> _Task goal_: A faithful copy is required. Print each line of the data exactly and omit the pictures.

> _Dataset extract_:
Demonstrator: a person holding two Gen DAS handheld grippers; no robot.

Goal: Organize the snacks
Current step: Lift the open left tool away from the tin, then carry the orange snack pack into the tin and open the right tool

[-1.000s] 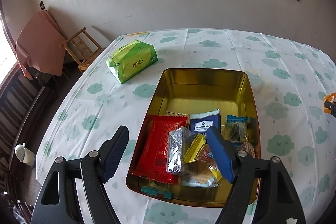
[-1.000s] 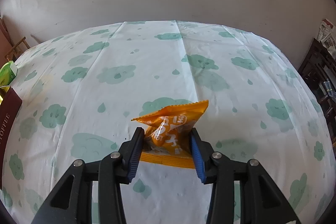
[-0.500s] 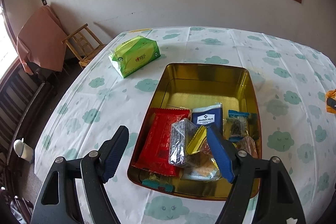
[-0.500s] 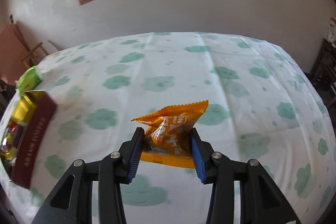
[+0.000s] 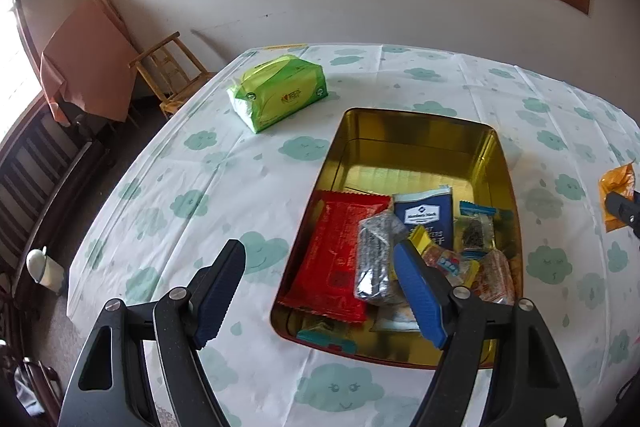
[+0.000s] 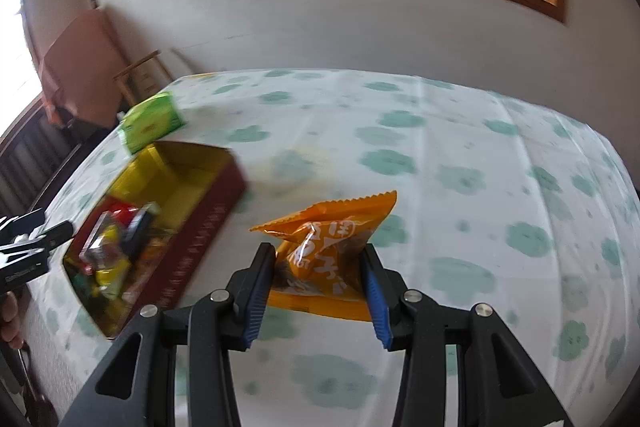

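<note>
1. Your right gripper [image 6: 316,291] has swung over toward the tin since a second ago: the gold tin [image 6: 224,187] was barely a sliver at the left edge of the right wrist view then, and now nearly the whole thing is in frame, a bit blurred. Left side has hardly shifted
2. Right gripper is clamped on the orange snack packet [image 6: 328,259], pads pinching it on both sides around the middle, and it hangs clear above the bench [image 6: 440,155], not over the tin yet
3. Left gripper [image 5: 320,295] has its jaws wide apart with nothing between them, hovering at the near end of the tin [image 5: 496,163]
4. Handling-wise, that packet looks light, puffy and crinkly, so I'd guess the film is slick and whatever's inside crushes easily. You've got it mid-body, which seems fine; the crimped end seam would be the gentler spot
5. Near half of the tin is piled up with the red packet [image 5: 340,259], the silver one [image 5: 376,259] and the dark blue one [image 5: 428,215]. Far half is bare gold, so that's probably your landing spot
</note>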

> _Response to this task_:
Demonstrator: a person holding two Gen DAS handheld grippers; no robot.

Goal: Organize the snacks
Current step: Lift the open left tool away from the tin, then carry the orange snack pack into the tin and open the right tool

[-1.000s] 
[-1.000s] 
[-0.500s] 
[-0.500s] 
[+0.000s] 
[+0.000s] 

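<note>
1. Your right gripper [image 6: 316,291] has swung over toward the tin since a second ago: the gold tin [image 6: 224,187] was barely a sliver at the left edge of the right wrist view then, and now nearly the whole thing is in frame, a bit blurred. Left side has hardly shifted
2. Right gripper is clamped on the orange snack packet [image 6: 328,259], pads pinching it on both sides around the middle, and it hangs clear above the bench [image 6: 440,155], not over the tin yet
3. Left gripper [image 5: 320,295] has its jaws wide apart with nothing between them, hovering at the near end of the tin [image 5: 496,163]
4. Handling-wise, that packet looks light, puffy and crinkly, so I'd guess the film is slick and whatever's inside crushes easily. You've got it mid-body, which seems fine; the crimped end seam would be the gentler spot
5. Near half of the tin is piled up with the red packet [image 5: 340,259], the silver one [image 5: 376,259] and the dark blue one [image 5: 428,215]. Far half is bare gold, so that's probably your landing spot
</note>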

The answer given above is the complete response.